● What you should do
In your copy, each line below is repeated exactly and no image appears.

● Collected data
##############################
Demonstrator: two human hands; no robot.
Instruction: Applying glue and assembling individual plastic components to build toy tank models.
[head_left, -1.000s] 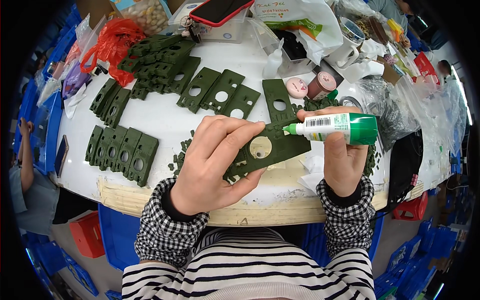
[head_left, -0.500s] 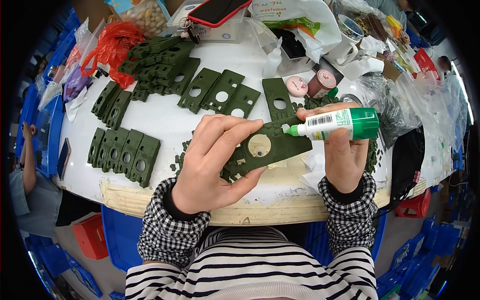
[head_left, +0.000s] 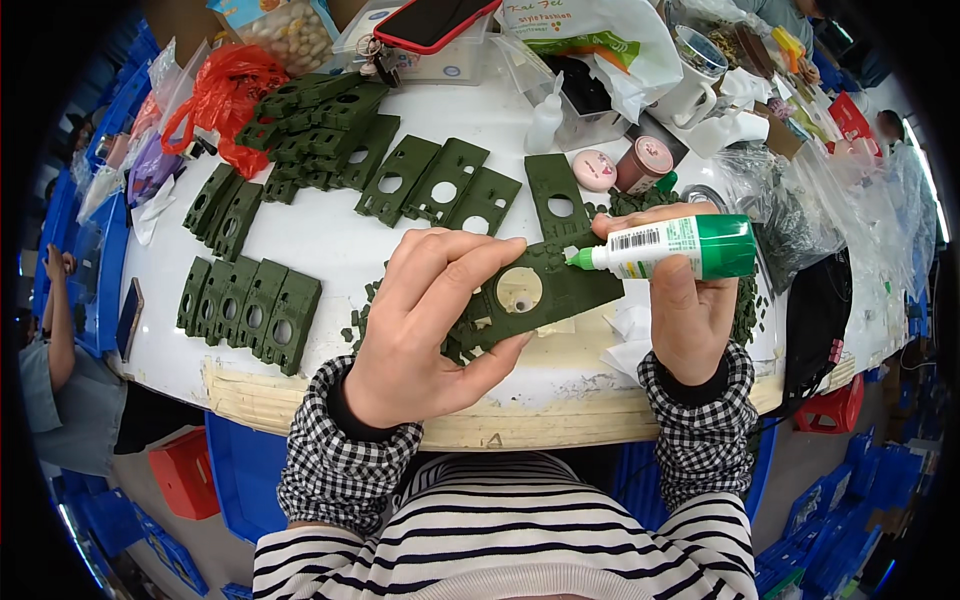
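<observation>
Got a green part [head_left: 570, 290] pinched in L hand [head_left: 430, 325], thumb on near edge + fingers on far edge, held low over the white table [head_left: 330, 225] w/ its big round hole showing. Gripping a bottle [head_left: 675, 246] in R hand [head_left: 690, 320], wrapped snug, tipped sideways w/ green nozzle [head_left: 584, 259] pointing L at the part; can't tell if touching.

Re: print, see a label [head_left: 632, 241] on the bottle w/ barcode + tiny text, mostly too small to read. Also see lettering on a white bag [head_left: 590, 22] up back, plus small marks on a pink lid [head_left: 594, 171] beside a jar [head_left: 645, 165], too blurry tbh.

Find a row of five similar parts [head_left: 250, 312] on L, a pile [head_left: 320, 130] behind, 1 spare part [head_left: 552, 190] just past the held one.
</observation>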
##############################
● Result for this exercise
Demonstrator: two human hands; no robot.
Instruction: Applying glue and assembling individual plastic components to build toy tank models.
[head_left, -1.000s] 
[head_left, -0.500s] 
[head_left, +0.000s] 
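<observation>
Got a green part [head_left: 570, 290] pinched in L hand [head_left: 430, 325], thumb on near edge + fingers on far edge, held low over the white table [head_left: 330, 225] w/ its big round hole showing. Gripping a bottle [head_left: 675, 246] in R hand [head_left: 690, 320], wrapped snug, tipped sideways w/ green nozzle [head_left: 584, 259] pointing L at the part; can't tell if touching.

Re: print, see a label [head_left: 632, 241] on the bottle w/ barcode + tiny text, mostly too small to read. Also see lettering on a white bag [head_left: 590, 22] up back, plus small marks on a pink lid [head_left: 594, 171] beside a jar [head_left: 645, 165], too blurry tbh.

Find a row of five similar parts [head_left: 250, 312] on L, a pile [head_left: 320, 130] behind, 1 spare part [head_left: 552, 190] just past the held one.
</observation>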

Nothing further is required of the output.